10.04.2025

little burn on the leaves, little love declaration; little dull light

Fuck the hot autumns of Charleston, fuck handsome 
 
 
Alabama, fuck the Deep South alcoholics 
 
standing in flannel in the summer sun. I drove north. 
 
 
I took Green Road to Hubbardsville 
 
and saw October in August, booted men hosing grit 
 
 
off the park pool’s bottom, crisp leaves lifted 
 
like the remnants of summer’s collective memory. 
 
 
I drove out or into it listening to the Liverpool Choir’s 
 
mournful version of the national anthem, the tuning forks 
 
 
of eastern townships bringing a Stravinsky more film score 
 
then symphony.

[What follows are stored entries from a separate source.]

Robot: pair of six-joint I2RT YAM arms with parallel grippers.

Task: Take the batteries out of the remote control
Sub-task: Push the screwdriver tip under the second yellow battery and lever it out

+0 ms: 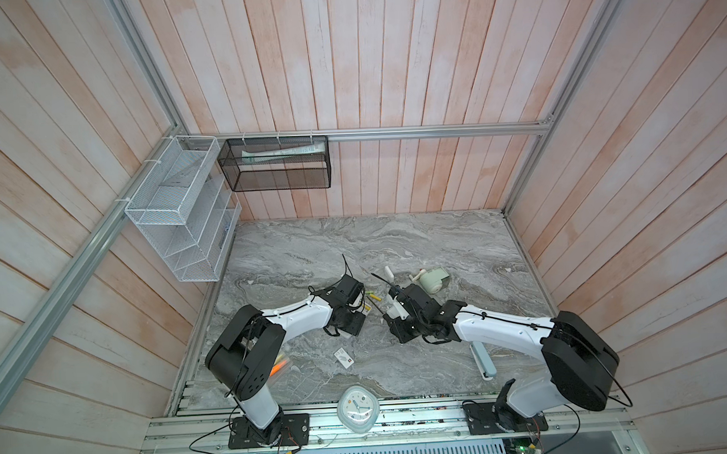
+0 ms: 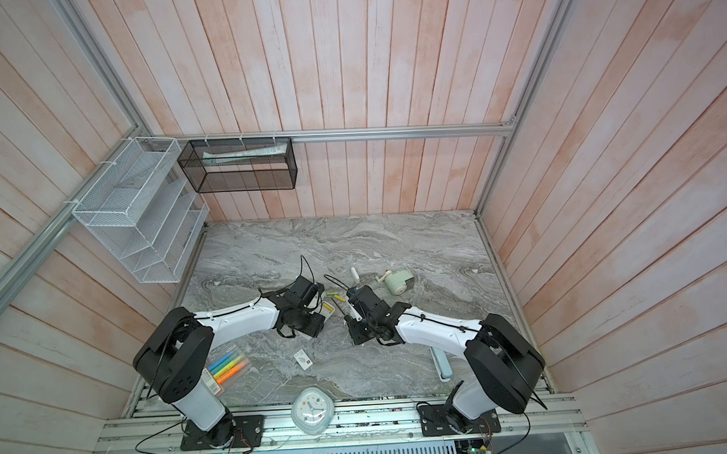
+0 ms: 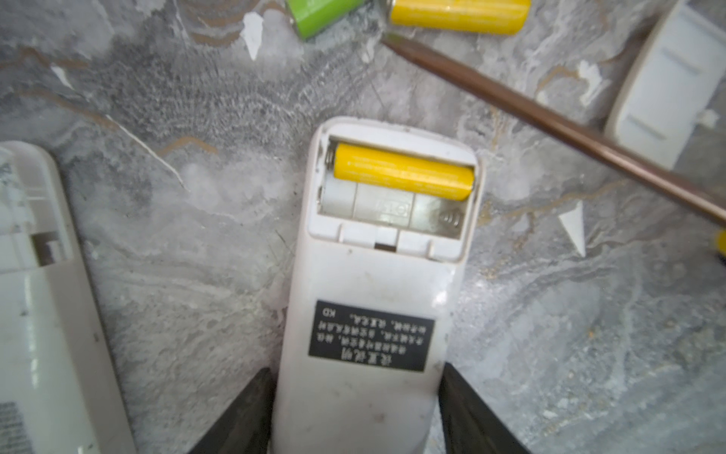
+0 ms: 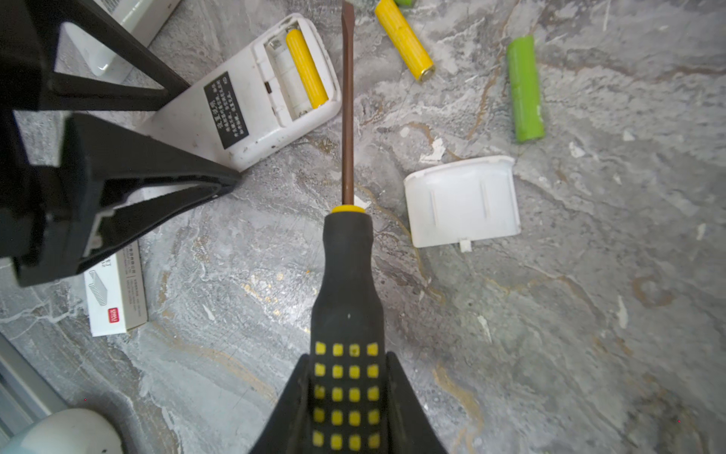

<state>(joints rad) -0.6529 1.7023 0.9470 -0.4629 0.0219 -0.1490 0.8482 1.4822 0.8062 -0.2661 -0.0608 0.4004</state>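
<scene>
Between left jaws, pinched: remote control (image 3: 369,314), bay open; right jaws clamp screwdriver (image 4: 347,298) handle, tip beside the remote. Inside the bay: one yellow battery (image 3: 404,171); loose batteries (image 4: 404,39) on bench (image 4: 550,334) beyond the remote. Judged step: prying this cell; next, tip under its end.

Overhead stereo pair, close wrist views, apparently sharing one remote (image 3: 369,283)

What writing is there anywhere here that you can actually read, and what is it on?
"KD", at a corner of the black label on the remote control.
Rest of that label: rows of Chinese characters, too blurred to read.
Small white box: red logo and print, too small.
Clock: dial figures too small.
</scene>
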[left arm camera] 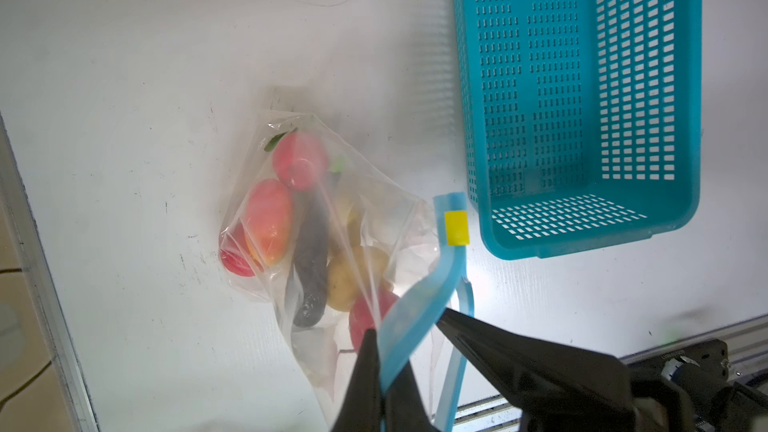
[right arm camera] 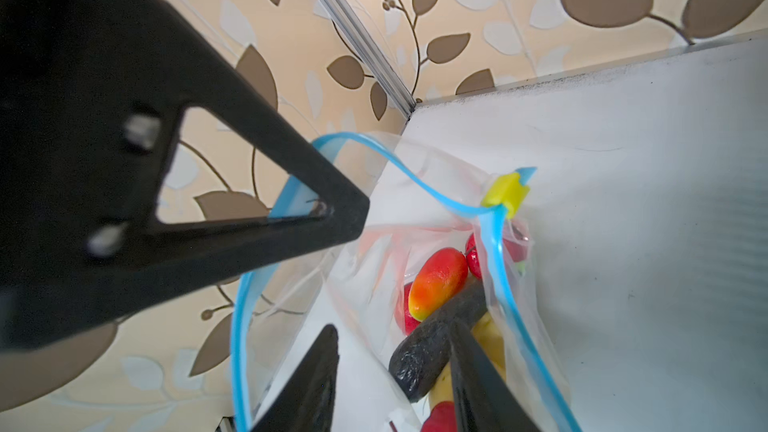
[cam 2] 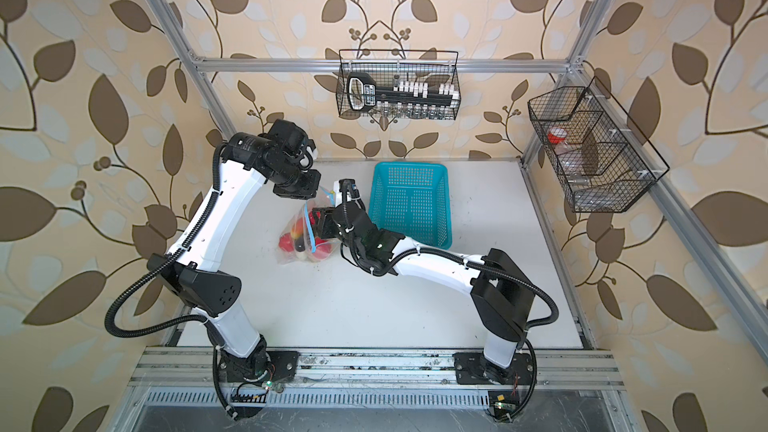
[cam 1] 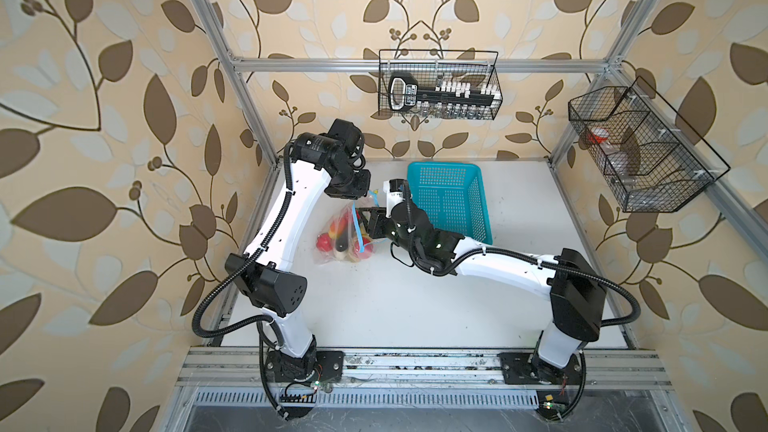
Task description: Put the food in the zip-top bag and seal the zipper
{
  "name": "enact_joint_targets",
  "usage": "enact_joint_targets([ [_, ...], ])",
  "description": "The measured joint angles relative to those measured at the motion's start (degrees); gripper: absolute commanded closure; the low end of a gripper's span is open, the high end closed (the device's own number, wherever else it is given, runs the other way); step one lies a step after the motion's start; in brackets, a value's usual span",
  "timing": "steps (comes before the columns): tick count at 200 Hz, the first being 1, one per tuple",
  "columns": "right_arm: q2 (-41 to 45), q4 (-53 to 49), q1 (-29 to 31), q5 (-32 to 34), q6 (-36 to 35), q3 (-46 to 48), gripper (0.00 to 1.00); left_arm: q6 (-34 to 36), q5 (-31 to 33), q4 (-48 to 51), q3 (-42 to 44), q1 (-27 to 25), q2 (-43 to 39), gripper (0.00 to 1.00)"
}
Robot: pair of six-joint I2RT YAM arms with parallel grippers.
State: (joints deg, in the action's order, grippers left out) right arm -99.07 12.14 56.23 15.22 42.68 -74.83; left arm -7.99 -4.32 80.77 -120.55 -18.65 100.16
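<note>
Closest in, the left gripper (left arm camera: 384, 363) is pinching the blue zipper (left arm camera: 419, 309) of the clear bag (left arm camera: 386, 218). Its jaws are pressing together on the strip and holding that edge up off the white table (cam 1: 415, 305). The right gripper (right arm camera: 392, 328) is hanging at the bag's mouth with its jaws apart. One finger seems to be brushing the plastic, though the view is too close to be sure. The two zipper strips are standing apart in a loop, and the yellow slider (left arm camera: 456, 228) is sitting at one end.

The bag is resting on the table between the two grippers. It is holding a tomato (left arm camera: 300, 160), a pepper (left arm camera: 269, 220), an eggplant (left arm camera: 311, 259) and a potato (left arm camera: 345, 284).

Just beyond it, a turquoise basket (cam 1: 442, 164) is standing upright on the table. Farther back, a wire rack (cam 1: 384, 76) is hanging on the rear frame, and a second rack (cam 1: 665, 184) is hanging on the right side.
</note>
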Motion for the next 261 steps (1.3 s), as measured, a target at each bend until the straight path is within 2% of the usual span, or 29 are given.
enact_joint_targets([
  [77,6.45,-6.14,-3.82,-1.51,3.89,1.77,0.5,0.04,0.0,-0.76,1.88,0.0,-0.02,1.0],
  [103,7.69,-8.07,-6.67,-3.39,6.27,2.1,0.5,0.11,-0.66,-2.8,5.95,0.0,-0.57,1.0],
  [156,7.93,-10.05,-11.32,-8.44,11.13,2.25,0.58,0.55,-4.72,-7.52,13.9,0.0,-2.71,1.0],
  [261,6.05,-12.74,-13.49,-16.24,15.61,2.23,0.67,-1.01,-10.64,-14.05,21.64,0.0,-4.57,1.0],
])
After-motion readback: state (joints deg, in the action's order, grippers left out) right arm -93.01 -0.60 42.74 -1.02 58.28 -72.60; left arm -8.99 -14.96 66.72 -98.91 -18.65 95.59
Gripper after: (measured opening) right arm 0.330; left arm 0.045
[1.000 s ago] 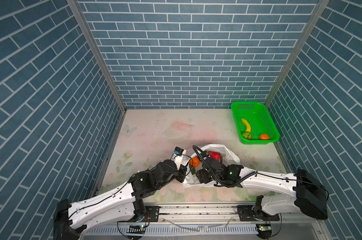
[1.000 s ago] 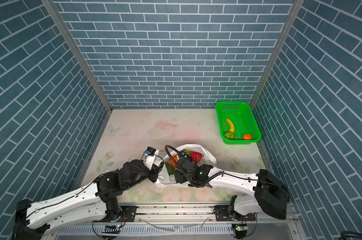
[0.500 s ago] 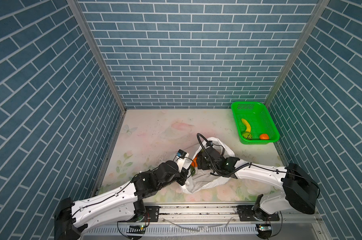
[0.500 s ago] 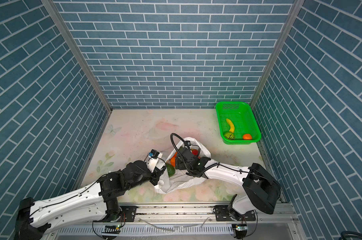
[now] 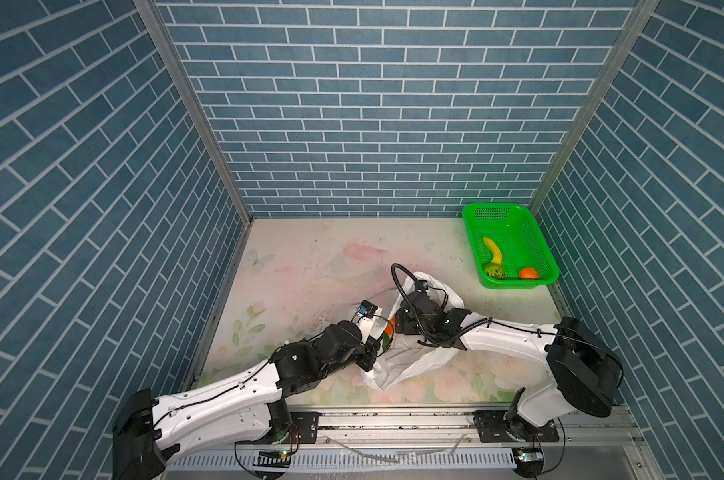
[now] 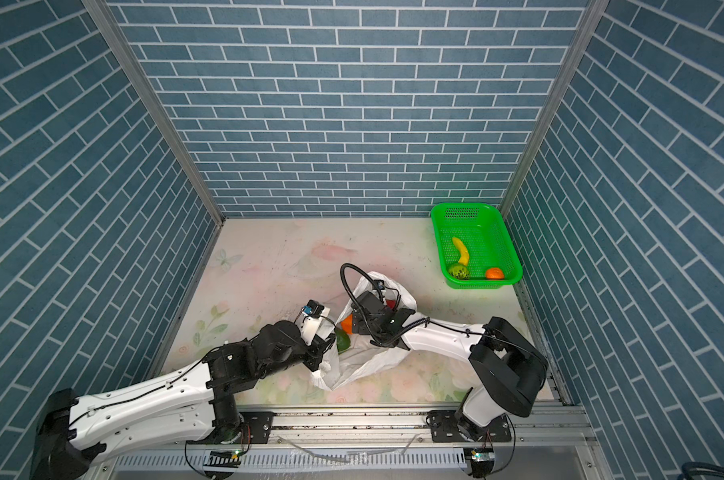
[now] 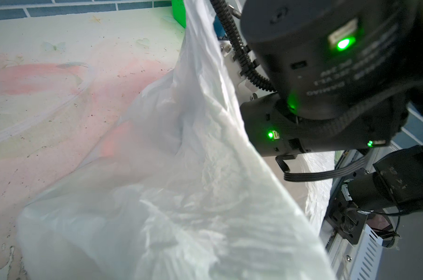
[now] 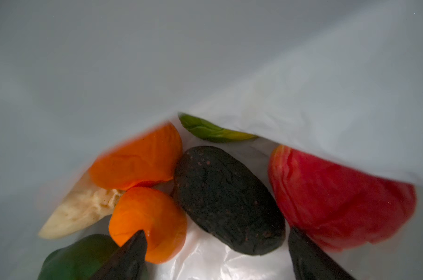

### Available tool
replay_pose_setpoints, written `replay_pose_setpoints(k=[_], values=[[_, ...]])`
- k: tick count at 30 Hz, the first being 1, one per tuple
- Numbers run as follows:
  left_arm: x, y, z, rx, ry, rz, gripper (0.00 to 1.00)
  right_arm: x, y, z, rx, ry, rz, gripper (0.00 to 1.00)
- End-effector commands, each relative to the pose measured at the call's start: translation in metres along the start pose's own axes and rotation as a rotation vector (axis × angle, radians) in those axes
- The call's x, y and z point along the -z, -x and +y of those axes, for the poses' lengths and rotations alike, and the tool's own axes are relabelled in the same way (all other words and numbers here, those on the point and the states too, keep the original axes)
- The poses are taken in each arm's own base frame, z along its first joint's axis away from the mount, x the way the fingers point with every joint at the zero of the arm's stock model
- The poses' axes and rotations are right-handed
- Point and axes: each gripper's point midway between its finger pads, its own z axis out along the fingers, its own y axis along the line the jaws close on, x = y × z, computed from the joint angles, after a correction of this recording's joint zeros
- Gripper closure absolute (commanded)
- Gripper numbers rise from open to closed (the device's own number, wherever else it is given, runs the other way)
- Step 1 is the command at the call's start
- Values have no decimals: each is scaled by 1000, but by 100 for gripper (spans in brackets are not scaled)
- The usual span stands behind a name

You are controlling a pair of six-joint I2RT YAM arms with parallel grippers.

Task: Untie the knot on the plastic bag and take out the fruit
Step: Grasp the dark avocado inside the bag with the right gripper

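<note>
The white plastic bag (image 5: 414, 365) lies open at the table's front middle, also in the other top view (image 6: 364, 361). Its knot is out of view. My left gripper (image 5: 372, 360) is shut on the plastic bag at its near rim; bag film (image 7: 181, 194) hides the jaws in the left wrist view. My right gripper (image 8: 217, 244) is open inside the bag. Between its fingers lies a dark avocado (image 8: 229, 201). One fingertip (image 8: 132, 252) overlaps an orange tangerine (image 8: 149, 218). A red fruit (image 8: 336, 198), a second tangerine (image 8: 137, 160), a cream-white fruit (image 8: 77, 211), a green avocado (image 8: 79, 257) and a mango (image 8: 212, 131) lie around.
A green basket (image 5: 497, 206) stands at the back right by the wall, holding a banana (image 5: 493, 249), a kiwi half (image 5: 494, 272) and a tangerine (image 5: 528, 273). Brick walls close three sides. The right arm's wrist (image 7: 327, 72) hangs close beside the left wrist camera.
My right arm swung from the table's front up and into the bag's mouth, and its jaws opened wider. The left gripper kept its hold and drew the bag's rim toward the front.
</note>
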Motion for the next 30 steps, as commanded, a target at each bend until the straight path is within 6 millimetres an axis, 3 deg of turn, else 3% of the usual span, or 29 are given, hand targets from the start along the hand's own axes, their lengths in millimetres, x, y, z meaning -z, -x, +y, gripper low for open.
replay_pose_setpoints(k=[1, 17, 22, 24, 26, 30], values=[[0, 5, -7, -21, -25, -14, 100, -3, 15, -2, -32, -51, -30, 7], [3, 6, -7, -26, -28, -17, 100, -38, 12, -12, -20, -112, 4, 7], [4, 10, -7, -27, -23, -27, 100, -46, 4, -10, -14, -98, 31, 20], [5, 10, -6, -27, -21, -29, 100, -46, 1, -10, -15, -87, 40, 34], [5, 9, -6, -25, -19, -30, 100, -44, -3, -10, -16, -79, 50, 43], [6, 10, -4, -23, -12, -40, 100, -34, -7, -10, -4, -60, 59, 52]])
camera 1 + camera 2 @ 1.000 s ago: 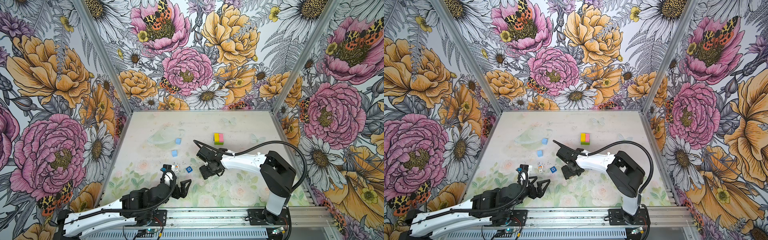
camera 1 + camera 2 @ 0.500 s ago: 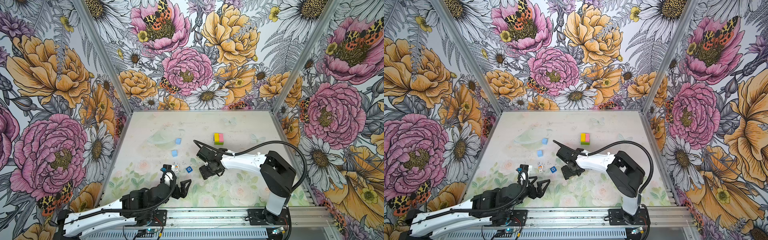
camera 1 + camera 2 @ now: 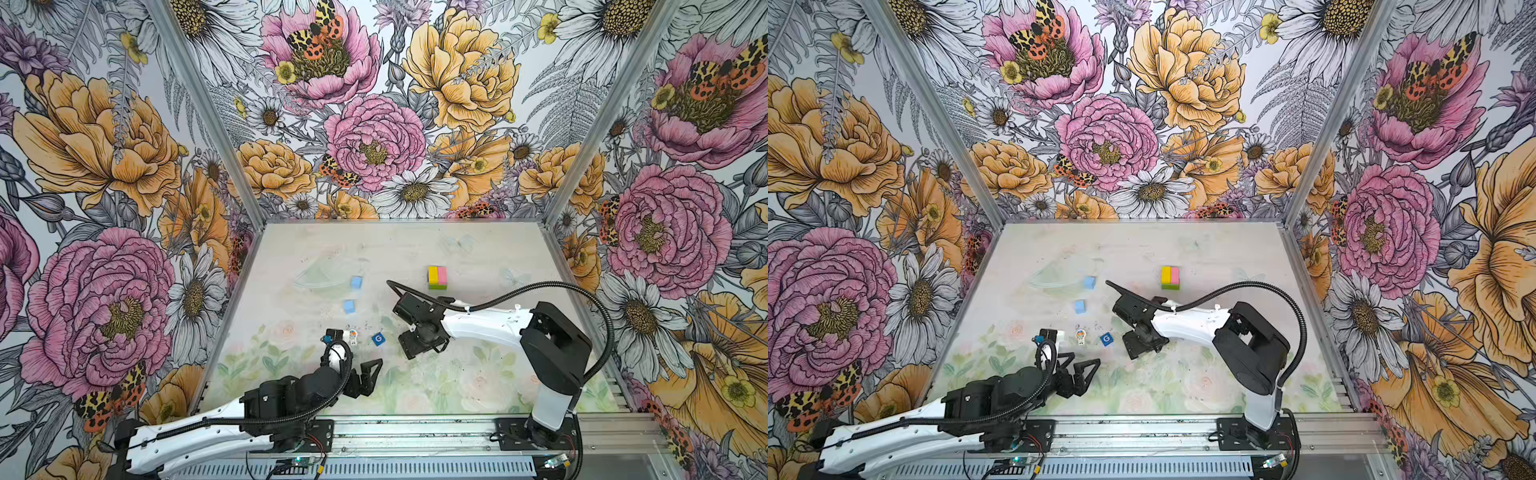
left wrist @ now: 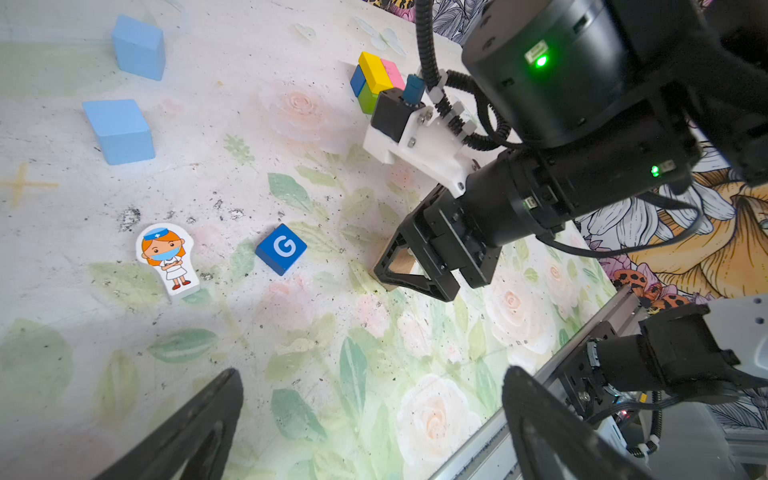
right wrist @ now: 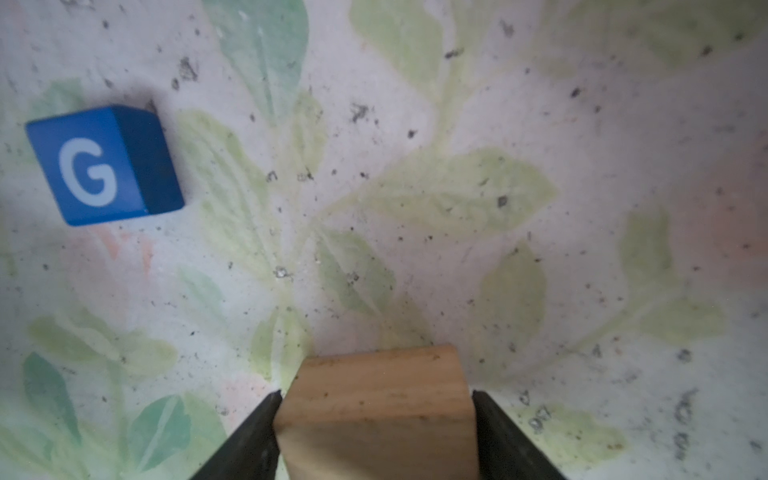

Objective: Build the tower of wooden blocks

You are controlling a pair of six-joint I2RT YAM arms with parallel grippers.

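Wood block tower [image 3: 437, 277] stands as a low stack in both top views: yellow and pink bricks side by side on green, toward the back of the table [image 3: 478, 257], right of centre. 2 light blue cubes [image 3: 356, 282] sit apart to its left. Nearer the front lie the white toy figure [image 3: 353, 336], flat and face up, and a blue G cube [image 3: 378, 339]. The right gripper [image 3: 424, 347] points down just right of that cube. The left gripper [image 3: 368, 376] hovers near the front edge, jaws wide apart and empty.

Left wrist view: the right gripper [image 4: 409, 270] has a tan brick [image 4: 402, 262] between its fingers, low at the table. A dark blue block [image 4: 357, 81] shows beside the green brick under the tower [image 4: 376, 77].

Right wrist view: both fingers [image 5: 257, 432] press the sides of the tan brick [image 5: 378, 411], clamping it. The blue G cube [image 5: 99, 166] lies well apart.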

I wanted the blaze of the unmuffled 
 
 
trumpet, the spin song of the laundromat, a little of the hurricane’s 
 
Guernican remedy in the streeted leaves, in the blooms 
 
 
of glass from kids breaking fluorescent 
 
light tubes in the spent vocabulary 
 
 
of an asphalt parking lot. I wanted 
 
October: lace trim of a black dress slumped 
 
 
on the floor of my birthday, cold skin 
 
and laughter. Little burn on the leaves, little love 
 
 
declaration; little dull light in the white sky.